Clinton, in presenting her new approach, stopped short of suggesting the United States would present its own peace plan for the region. According to experts, such a plan could be an ambitious undertaking given the significant differences between the opening positions of Israelis and Palestinians.
Even agreeing to take both sides to task on the core issues and to offer the occasional bridging proposal could be risky for an administration that is short on achievements in the Middle East.
“This is quite an ambitious goal,” said Robert Danin, a former American diplomat who is now a senior fellow for Middle East and Africa studies at the Council on Foreign Relations. However, Danin said, the administration is demonstrating that it does not believe the mission of reaching an agreement is impossible. “Obviously the United States is not deterred by the position that it has heard so far,” Danin said. “It believes there is a deal to be had and is going to have to pursue this with renewed vigor.”

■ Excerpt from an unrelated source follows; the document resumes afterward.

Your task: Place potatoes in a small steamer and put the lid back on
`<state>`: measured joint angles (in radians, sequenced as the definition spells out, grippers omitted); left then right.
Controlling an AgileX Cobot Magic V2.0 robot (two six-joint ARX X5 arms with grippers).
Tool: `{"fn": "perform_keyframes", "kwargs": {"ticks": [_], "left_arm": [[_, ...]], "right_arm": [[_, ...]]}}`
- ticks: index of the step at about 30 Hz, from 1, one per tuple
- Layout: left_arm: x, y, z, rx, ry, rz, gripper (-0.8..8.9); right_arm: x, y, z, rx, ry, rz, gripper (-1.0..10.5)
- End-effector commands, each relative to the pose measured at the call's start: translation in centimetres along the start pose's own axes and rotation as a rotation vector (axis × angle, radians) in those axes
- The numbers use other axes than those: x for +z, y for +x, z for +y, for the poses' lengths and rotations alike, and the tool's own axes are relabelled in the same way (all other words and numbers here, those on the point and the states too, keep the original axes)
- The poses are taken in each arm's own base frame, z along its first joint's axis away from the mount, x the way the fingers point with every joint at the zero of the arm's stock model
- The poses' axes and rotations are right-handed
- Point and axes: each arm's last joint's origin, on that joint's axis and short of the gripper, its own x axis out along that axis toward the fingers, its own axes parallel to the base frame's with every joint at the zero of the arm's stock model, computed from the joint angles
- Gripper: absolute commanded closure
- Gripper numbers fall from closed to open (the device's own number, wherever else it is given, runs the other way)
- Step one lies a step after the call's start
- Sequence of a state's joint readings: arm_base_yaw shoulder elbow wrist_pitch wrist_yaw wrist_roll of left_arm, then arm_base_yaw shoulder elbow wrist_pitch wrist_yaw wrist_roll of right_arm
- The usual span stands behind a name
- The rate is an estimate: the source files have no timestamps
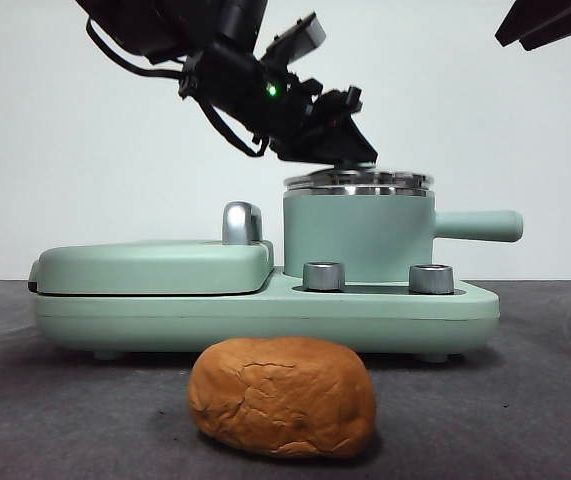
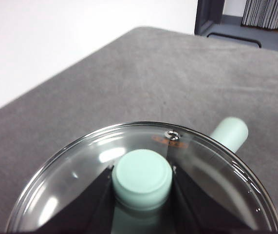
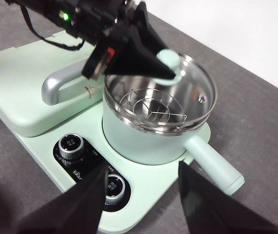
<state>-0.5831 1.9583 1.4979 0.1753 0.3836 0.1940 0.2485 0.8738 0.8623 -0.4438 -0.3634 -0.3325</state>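
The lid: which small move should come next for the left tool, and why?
Probably lift the lid straight up and carry it aside. The left tool is shut on its knob, the lid sits slightly shifted on the small steamer, and the potato lies on the table in front, so the pot must be opened first.

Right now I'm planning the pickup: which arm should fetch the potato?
Right. The left gripper is shut on the knob of the lid, which is partly off the small steamer. The right gripper hangs open above the dials, holding nothing. The potato lies on the table in front of the appliance.
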Motion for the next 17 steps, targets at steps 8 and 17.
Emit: {"fn": "perform_keyframes", "kwargs": {"ticks": [8,17], "left_arm": [[5.8,-3.7,-0.7,0.019,0.039,-0.147,8.07],[9.4,-8.3,-1.3,0.145,0.017,-0.161,8.04]], "right_arm": [[0.6,-0.1,-0.1,0.001,0.004,-0.017,7.2],[0.6,-0.1,-0.1,0.002,0.003,-0.017,7.2]]}}
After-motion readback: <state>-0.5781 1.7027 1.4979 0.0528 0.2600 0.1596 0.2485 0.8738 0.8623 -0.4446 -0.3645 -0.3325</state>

Such vigor would require not only determination on the part of the administration, but also the backing of Congress, which in the past has shown it does not welcome American pressure on Israel.
“As long as we think it is going in the right direction, we’ll be supportive,” said Rep. Howard Berman, a California Democrat and the outgoing chairman of the House Committee on Foreign Affairs. Berman said he believes that even after Republicans take over the House majority, the administration will still have enough leeway to promote Middle East peace. “There’ll be debates and discussions, but in the end, on this kind of an issue, the administration leads,” he told the Forward.
According to American and Israeli officials involved in the discussions, the upcoming weeks will be dedicated to formulating the mechanism for discussing the core issues. George Mitchell, the administration’s special envoy to the region, conducted a first round of talks on December 13 and 14, which, according to Israeli officials, could be followed by another round of talks held by Dennis Ross, a special assistant to the president who is focused on the Middle East. It is well known in Washington that Ross and Mitchell have been engaged in turf wars over leading the administration’s Middle East policy. Some commentators have suggested that Ross’s views are more favorable to Netanyahu’s government.
But it is Netanyahu who is now on the hot seat. Despite the administration’s efforts to make clear that responsibility lies with both sides, Middle East experts listening to Clinton’s speech at the Saban Forum noted that she had repeatedly praised Palestinian leaders Mahmoud Abbas and Salam Fayyad, while not saying a single good word about Netanyahu.
Netanyahu is now expected to prove his credibility to an administration that had started off with a negative view of him. Israeli Defense Minister Ehud Barak, who reportedly convinced the Obama administration that Netanyahu is prepared for historic compromises, said that he stands behind his words. “I never promise something that I do not know for sure. I told foreign leaders that this government is committed to peace, and I still think it has the responsibility, the duty and the ability to take tough decisions,” Barak told the Forward on December 14, as he concluded his American visit.
“We are not doing the Americans a favor by moving forward in the peace process,” Barak said. “If we don’t do so, the alternatives will be much worse, like the situation that was in Belfast, or in the Balkans, or even total chaos, not to mention the threat of delegitimization, which is just as big a problem as Hamas and Hezbollah.”